For me, the move they rehearse is interesting because it is exactly what I had always imagined Arsenal doing in training. Their style of play is built on very specific shapes and patterns and habits, and this session simply confirms what I had always guessed. Their style is minimalist and sharp and very fast and very economical, so it could not be achieved without a lot of this type of work.
It is a defend and counter-attack routine. The Arsenal team are defending on our left against five opponents – Bora Primorac, Pat Rice, a tall lad I did not recognise, Matthew Upson and another lad.They do this routine maybe seven or eight times.It was very serious, very specific.
Bora starts the drill each time by launching a 40-yard ball diagonally down the field towards Keown, and Wenger shouts, “Put him under pressure!” So Upson jumps with Keown. And Upson is the best header of the ball at the club,they say.
The defenders then get the ball under control as quickly as they can, and pass it forward very quickly, mainly to Pires and Henry on the left side, but sometimes to Kanu or Ljungberg on the right side, and they counter-attack. It is all about concentration and shape, not about whether they can score on the breakaway, since Pat Rice obviously cannot contain Henry or Pires. Pat would have struggled against Thierry when he was 22, let alone 52.
After a while I twig it and realise that Upson is imitating Emile Heskey. This is the FA Cup Final. This is what Wenger expects in Cardiff. And it is exactly what I expect – and fear.

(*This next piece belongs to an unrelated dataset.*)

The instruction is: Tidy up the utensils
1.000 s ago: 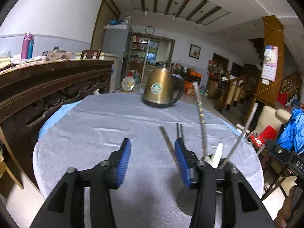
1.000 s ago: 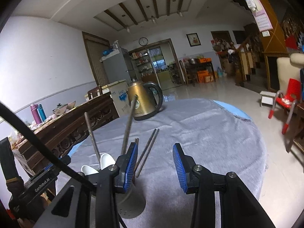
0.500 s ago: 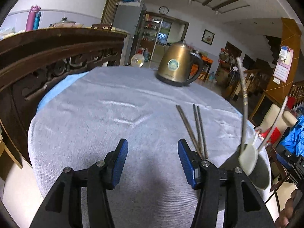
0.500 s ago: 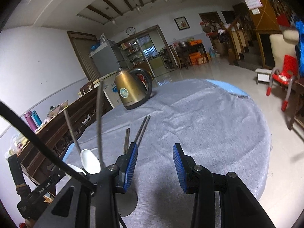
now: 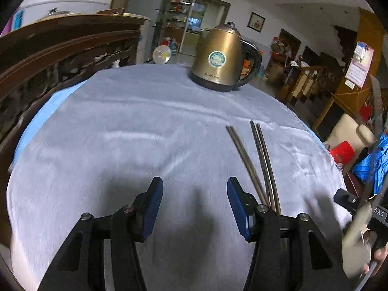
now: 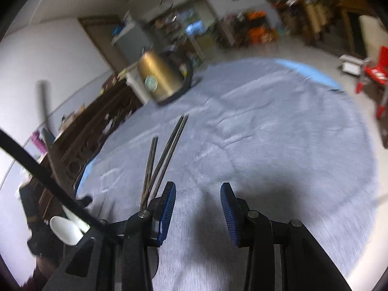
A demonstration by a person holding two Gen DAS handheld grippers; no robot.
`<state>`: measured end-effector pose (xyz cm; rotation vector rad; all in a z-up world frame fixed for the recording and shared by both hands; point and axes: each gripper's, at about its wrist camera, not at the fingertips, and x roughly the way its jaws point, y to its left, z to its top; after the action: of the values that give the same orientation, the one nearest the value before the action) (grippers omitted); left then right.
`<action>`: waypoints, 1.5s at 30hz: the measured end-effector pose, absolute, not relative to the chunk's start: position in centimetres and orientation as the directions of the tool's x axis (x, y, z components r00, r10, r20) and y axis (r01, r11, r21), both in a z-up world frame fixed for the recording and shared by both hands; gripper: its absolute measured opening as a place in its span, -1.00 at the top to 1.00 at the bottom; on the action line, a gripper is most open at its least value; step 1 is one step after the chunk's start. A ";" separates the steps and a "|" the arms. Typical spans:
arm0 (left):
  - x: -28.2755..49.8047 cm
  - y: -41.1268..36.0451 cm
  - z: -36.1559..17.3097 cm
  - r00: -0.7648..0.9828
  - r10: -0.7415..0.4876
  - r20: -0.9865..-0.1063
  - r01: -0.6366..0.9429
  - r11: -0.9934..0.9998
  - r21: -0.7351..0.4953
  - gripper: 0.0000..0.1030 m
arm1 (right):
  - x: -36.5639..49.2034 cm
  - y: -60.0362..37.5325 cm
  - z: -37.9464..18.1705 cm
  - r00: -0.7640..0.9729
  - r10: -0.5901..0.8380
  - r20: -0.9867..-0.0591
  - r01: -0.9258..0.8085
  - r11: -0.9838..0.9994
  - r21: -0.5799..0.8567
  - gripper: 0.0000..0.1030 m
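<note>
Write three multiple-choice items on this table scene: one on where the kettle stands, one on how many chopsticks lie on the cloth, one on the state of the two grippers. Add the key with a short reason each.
1. Where does the kettle stand?
A. At the far side of the table, beyond the chopsticks
B. Between the fingers of the left gripper
C. On the floor

2. How many chopsticks lie on the cloth?
A. One
B. Three
C. Six

3. What state are the left gripper and the right gripper in?
A. Both shut on a chopstick
B. Left open, right shut on the kettle
C. Both open and holding nothing

Key:
1 A: the kettle sits past the far ends of the sticks.
2 B: a touching pair and one single stick show in both views.
3 C: bare cloth shows in the gap between each pair of blue pads.
</note>
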<state>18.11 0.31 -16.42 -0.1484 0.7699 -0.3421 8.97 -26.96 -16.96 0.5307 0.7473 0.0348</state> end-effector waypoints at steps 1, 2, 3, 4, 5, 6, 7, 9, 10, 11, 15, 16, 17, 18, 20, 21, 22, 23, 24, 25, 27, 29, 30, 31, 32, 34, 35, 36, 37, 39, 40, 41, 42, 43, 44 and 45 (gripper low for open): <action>19.2 -0.2 -16.4 0.662 -0.361 -0.657 0.256 0.933 -0.254 -0.11 | 10.1 -27.0 -17.3 0.726 0.240 -0.644 0.141 0.865 0.481 0.21; 20.2 -0.6 -16.4 0.656 -0.365 -0.660 0.262 0.931 -0.254 -0.14 | 11.3 -27.2 -17.5 0.709 0.269 -0.652 0.125 0.862 0.491 0.21; 21.4 -1.2 -16.4 0.648 -0.366 -0.668 0.266 0.931 -0.252 -0.15 | 12.9 -27.4 -17.7 0.693 0.289 -0.661 0.116 0.860 0.498 0.21; 22.2 -1.7 -16.4 0.643 -0.369 -0.671 0.269 0.929 -0.253 -0.15 | 13.9 -27.5 -17.9 0.688 0.292 -0.664 0.114 0.860 0.497 0.20; 23.1 -2.3 -16.5 0.635 -0.379 -0.673 0.280 0.925 -0.256 -0.15 | 15.4 -27.6 -17.9 0.679 0.301 -0.669 0.108 0.861 0.497 0.20; 24.0 -3.0 -16.6 0.627 -0.385 -0.677 0.292 0.922 -0.253 -0.15 | 16.6 -27.5 -17.9 0.673 0.309 -0.672 0.103 0.860 0.499 0.20; 24.9 -3.8 -16.8 0.621 -0.382 -0.685 0.299 0.923 -0.243 -0.15 | 17.4 -27.4 -17.9 0.674 0.309 -0.672 0.103 0.860 0.499 0.20; 26.6 -5.6 -17.3 0.595 -0.381 -0.708 0.326 0.919 -0.221 -0.15 | 19.8 -27.4 -17.9 0.672 0.308 -0.673 0.100 0.863 0.495 0.20; 27.2 -6.0 -17.5 0.587 -0.382 -0.714 0.336 0.917 -0.215 -0.15 | 20.8 -27.3 -18.0 0.668 0.307 -0.678 0.100 0.866 0.490 0.20; 27.9 -6.8 -17.8 0.577 -0.380 -0.723 0.349 0.915 -0.203 -0.15 | 21.9 -27.2 -18.1 0.663 0.304 -0.684 0.100 0.870 0.484 0.20; 29.9 -8.2 -18.8 0.557 -0.366 -0.745 0.364 0.914 -0.177 -0.15 | 25.0 -26.7 -18.3 0.659 0.297 -0.691 0.090 0.881 0.464 0.20; 30.4 -8.4 -19.1 0.549 -0.362 -0.754 0.363 0.915 -0.176 -0.15 | 25.6 -26.7 -18.4 0.658 0.297 -0.692 0.088 0.882 0.463 0.20; 30.9 -8.6 -19.5 0.538 -0.361 -0.762 0.359 0.916 -0.180 -0.15 | 26.2 -26.7 -18.6 0.656 0.300 -0.692 0.086 0.882 0.464 0.20; 31.2 -8.6 -19.8 0.529 -0.361 -0.768 0.355 0.916 -0.187 -0.15 | 26.7 -26.7 -18.7 0.653 0.304 -0.694 0.084 0.881 0.466 0.20; 31.4 -8.7 -19.9 0.545 -0.357 -0.759 0.354 0.918 -0.178 -0.15 | 27.5 -26.6 -18.9 0.649 0.307 -0.697 0.083 0.882 0.465 0.20; 31.6 -8.9 -20.0 0.540 -0.346 -0.767 0.359 0.919 -0.161 -0.15 | 27.8 -26.5 -19.0 0.647 0.307 -0.698 0.082 0.882 0.464 0.20; 31.7 -9.1 -20.0 0.544 -0.342 -0.766 0.361 0.920 -0.154 -0.15 | 28.2 -26.5 -19.1 0.645 0.309 -0.699 0.080 0.883 0.463 0.20; 31.9 -9.1 -20.0 0.542 -0.340 -0.769 0.360 0.920 -0.153 -0.15 | 28.6 -26.5 -19.1 0.642 0.310 -0.702 0.078 0.884 0.462 0.20; 31.9 -9.2 -19.9 0.542 -0.338 -0.769 0.360 0.921 -0.151 -0.15 | 29.0 -26.4 -19.2 0.640 0.311 -0.703 0.076 0.884 0.461 0.20; 32.0 -9.4 -19.9 0.543 -0.331 -0.772 0.363 0.921 -0.140 -0.15 | 29.3 -26.3 -19.3 0.638 0.314 -0.703 0.073 0.884 0.461 0.20; 32.4 -9.9 -20.0 0.548 -0.310 -0.777 0.368 0.923 -0.109 -0.16 | 29.9 -26.2 -19.4 0.632 0.316 -0.708 0.069 0.887 0.457 0.20; 32.7 -10.0 -19.9 0.549 -0.304 -0.779 0.365 0.925 -0.104 -0.16 | 30.3 -26.0 -19.5 0.627 0.303 -0.718 0.076 0.893 0.443 0.20; 32.8 -10.1 -19.9 0.545 -0.301 -0.783 0.366 0.925 -0.101 -0.18 | 30.6 -25.9 -19.6 0.622 0.298 -0.724 0.080 0.896 0.437 0.20; 32.9 -10.2 -19.9 0.541 -0.294 -0.788 0.369 0.925 -0.092 -0.19 | 30.9 -25.8 -19.7 0.613 0.293 -0.734 0.083 0.900 0.429 0.20; 33.0 -10.4 -19.9 0.536 -0.289 -0.793 0.371 0.925 -0.086 -0.22 | 31.2 -25.6 -19.7 0.607 0.283 -0.742 0.085 0.906 0.415 0.22; 33.4 -10.6 -19.8 0.519 -0.277 -0.809 0.368 0.926 -0.081 -0.29 | 31.9 -25.0 -19.8 0.597 0.252 -0.762 0.085 0.924 0.372 0.28; 33.6 -10.6 -19.8 0.510 -0.273 -0.816 0.370 0.926 -0.078 -0.29 | 32.3 -24.6 -19.8 0.591 0.246 -0.768 0.081 0.930 0.359 0.29; 33.7 -10.6 -19.7 0.505 -0.267 -0.821 0.371 0.926 -0.073 -0.29 | 32.7 -24.3 -19.9 0.584 0.241 -0.776 0.080 0.934 0.350 0.30; 33.7 -10.6 -19.7 0.500 -0.262 -0.825 0.370 0.926 -0.070 -0.29 | 33.2 -23.9 -20.0 0.571 0.224 -0.790 0.082 0.942 0.326 0.31; 34.0 -10.4 -19.6 0.482 -0.258 -0.837 0.369 0.927 -0.073 -0.30 | 34.2 -22.9 -20.6 0.532 0.169 -0.830 0.086 0.964 0.251 0.43; 33.9 -10.3 -19.6 0.478 -0.254 -0.840 0.371 0.926 -0.069 -0.30 | 34.4 -22.6 -20.8 0.521 0.142 -0.842 0.088 0.972 0.218 0.47; 33.9 -10.1 -19.6 0.473 -0.250 -0.845 0.370 0.927 -0.066 -0.30 | 34.4 -22.3 -20.7 0.529 0.110 -0.841 0.083 0.980 0.180 0.49; 33.8 -9.8 -19.6 0.472 -0.239 -0.848 0.366 0.929 -0.059 -0.28 | 34.5 -21.9 -20.6 0.521 0.082 -0.849 0.076 0.987 0.142 0.52; 33.8 -9.7 -19.8 0.471 -0.210 -0.857 0.358 0.933 -0.031 -0.28 | 34.4 -21.9 -20.6 0.512 0.059 -0.857 0.083 0.990 0.117 0.58; 33.5 -9.9 -19.8 0.486 -0.183 -0.855 0.380 0.925 0.018 -0.29 | 34.3 -22.0 -20.8 0.498 0.044 -0.866 0.084 0.992 0.099 0.61; 33.3 -9.8 -19.8 0.484 -0.188 -0.855 0.384 0.923 0.014 -0.29 | 34.0 -22.2 -20.8 0.491 0.037 -0.870 0.083 0.993 0.089 0.63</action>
<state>33.28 -9.77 -19.83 0.2148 1.0086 -0.3517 34.03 -22.15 -20.82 0.1247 1.0574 -0.0283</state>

Gerard Houllier will organise a very tight, dull game to keep a clean sheet.If Liverpool pass the ball through midfield a lot, Arsenal can intercept, so they will not do that.

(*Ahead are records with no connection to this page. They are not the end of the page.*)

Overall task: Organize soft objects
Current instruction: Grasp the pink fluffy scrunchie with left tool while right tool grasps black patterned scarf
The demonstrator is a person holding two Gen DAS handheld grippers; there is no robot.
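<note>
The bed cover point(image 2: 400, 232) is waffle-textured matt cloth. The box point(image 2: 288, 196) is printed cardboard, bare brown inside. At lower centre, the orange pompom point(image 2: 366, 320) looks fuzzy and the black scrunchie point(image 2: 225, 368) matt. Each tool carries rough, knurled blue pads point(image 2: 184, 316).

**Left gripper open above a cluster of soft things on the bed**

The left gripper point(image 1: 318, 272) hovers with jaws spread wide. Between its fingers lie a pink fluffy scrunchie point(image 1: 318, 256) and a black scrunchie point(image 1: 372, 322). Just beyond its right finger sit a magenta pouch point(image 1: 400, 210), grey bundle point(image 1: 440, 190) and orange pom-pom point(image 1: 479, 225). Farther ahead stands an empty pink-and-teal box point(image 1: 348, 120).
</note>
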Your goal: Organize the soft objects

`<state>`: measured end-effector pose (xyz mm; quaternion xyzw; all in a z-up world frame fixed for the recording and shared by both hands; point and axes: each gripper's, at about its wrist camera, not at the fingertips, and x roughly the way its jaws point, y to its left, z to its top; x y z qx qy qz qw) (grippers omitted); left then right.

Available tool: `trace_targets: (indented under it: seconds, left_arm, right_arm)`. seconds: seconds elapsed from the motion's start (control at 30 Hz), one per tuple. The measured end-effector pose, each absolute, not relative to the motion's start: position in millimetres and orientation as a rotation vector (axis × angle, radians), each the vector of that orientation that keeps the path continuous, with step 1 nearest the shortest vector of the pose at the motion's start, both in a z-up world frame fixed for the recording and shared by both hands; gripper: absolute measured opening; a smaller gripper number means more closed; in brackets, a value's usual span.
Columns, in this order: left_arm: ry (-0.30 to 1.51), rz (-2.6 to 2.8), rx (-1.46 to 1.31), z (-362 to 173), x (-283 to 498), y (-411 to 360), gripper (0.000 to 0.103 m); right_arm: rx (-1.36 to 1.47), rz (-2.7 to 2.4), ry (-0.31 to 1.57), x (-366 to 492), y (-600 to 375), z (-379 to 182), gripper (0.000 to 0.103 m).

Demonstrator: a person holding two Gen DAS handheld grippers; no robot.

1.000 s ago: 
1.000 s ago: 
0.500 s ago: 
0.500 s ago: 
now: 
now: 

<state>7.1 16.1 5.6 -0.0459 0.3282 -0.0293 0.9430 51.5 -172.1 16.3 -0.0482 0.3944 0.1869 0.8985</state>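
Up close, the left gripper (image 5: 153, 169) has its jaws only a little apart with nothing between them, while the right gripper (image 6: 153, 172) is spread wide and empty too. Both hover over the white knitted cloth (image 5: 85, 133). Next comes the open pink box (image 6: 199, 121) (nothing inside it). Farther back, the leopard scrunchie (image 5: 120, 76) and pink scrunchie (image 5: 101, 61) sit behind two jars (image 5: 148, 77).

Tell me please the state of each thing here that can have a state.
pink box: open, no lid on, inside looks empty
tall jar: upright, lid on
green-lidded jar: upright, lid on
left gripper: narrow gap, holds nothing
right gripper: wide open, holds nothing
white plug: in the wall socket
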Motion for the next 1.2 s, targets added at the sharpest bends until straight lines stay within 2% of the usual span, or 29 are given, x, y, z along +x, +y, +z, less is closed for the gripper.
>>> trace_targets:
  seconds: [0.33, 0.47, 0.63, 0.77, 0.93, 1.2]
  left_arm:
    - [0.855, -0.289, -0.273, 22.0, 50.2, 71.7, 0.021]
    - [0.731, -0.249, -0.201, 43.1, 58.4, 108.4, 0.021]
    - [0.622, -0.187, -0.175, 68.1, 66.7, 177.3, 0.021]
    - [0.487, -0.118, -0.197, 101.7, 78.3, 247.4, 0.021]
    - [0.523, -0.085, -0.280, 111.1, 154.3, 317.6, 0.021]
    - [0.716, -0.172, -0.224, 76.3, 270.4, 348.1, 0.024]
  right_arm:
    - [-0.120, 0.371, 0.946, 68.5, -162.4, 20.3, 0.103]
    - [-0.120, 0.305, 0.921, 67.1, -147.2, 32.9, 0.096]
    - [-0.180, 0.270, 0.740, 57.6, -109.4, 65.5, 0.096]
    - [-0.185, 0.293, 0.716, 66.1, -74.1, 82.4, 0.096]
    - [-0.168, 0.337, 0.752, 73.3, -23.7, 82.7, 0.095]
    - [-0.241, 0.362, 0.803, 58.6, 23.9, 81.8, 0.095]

Liverpool will just hit long balls in the first half, as Alan Kennedy used to do for Ian Rush. (They did it at Fulham one night in the FA Cup when Souness scored the only goal, Steve Nicol played midfield in the winter mud, then Ronnie Whelan replaced him when the grass came back.)
One Bora Primorac long ball is won by Upson, jumping very high and knocking Keown over, and the players hesitate, to see if a foul is given, or in case Keown is injured – but Wenger shouts, “Play on!Play on!”

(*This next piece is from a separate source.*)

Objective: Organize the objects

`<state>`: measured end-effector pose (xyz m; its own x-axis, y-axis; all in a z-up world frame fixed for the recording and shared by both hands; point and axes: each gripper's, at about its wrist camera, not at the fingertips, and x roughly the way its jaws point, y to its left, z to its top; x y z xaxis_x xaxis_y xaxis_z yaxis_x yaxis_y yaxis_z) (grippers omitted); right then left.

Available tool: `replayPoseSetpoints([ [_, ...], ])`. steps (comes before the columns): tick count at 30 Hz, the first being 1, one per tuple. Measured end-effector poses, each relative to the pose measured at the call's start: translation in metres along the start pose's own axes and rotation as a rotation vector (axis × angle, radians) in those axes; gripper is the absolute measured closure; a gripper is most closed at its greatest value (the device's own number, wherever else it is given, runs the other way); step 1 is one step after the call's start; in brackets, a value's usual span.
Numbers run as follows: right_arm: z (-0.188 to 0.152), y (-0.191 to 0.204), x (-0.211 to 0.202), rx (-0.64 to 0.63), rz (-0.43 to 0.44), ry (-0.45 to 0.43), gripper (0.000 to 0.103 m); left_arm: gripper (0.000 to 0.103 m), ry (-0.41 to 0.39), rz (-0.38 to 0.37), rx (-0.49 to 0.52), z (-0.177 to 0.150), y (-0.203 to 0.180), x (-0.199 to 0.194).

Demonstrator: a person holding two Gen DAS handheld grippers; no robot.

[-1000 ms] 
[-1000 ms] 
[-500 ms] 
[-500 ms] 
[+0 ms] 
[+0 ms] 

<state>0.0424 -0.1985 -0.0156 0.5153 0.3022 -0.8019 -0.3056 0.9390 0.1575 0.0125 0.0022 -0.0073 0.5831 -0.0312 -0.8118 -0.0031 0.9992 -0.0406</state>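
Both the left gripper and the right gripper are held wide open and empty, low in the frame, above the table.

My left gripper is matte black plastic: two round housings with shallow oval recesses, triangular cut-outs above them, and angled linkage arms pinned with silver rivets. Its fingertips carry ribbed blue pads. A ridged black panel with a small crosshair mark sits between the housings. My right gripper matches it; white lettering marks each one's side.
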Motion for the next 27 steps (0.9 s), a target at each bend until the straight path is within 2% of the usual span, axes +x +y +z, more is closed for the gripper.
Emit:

The running is routine stuff – running is running.They run to the far perimeter fence in pairs, jogging at first, then sprinting :Adams and Dixon, Vieira and Grimandi, and so on.Then they run back and do the same again.
The six -a-side game is green bibs against blue bibs. Keepers are Seaman and Stuart Taylor, who is a screamer, always yelling at his defenders.They play on a 40-yard section of the pitch.There is no referee as such and Wenger calls the scores from the far halfway line.
At first it is like watching a silent film, but as the play becomes animated we could hear shouts of “Tight!Tight” and, when a Thierry Henry shot deflects and flies into the bottom corner, “You lucky bastard!” It finishes about 5-3 to the greens, with two clever goals by Ljungberg and two cute ones by Henry.
It is a very short game : 13 minutes. Half-time is so quick I did not even notice them turn round.I thought the keepers had just swapped.
Once when Kanu races in on goal he is fouled and tumbles through the air in slow motion, long legs and arms going everywhichway, like a tarantula on a trampoline, and a penalty is given. But there is no penalty spot at that end. So Wenger paces out 12 yards, Kanu ambles up, scores
nonchalantly.
The players walk off into the changing rooms. Keown poses with a cannon for photographers. “Smile, Martin!” they shout. He says,“Why?We lost.” The pitch is empty now and Wenger and Rice stay out there talking for about ten minutes. Then they stroll over and pose together with the
cannon.
Overall, the session is an hour of fun. But Emile Heskey isn’t fun. He is a beast, a brute who can knock you down, dislocate your shoulder, land on you.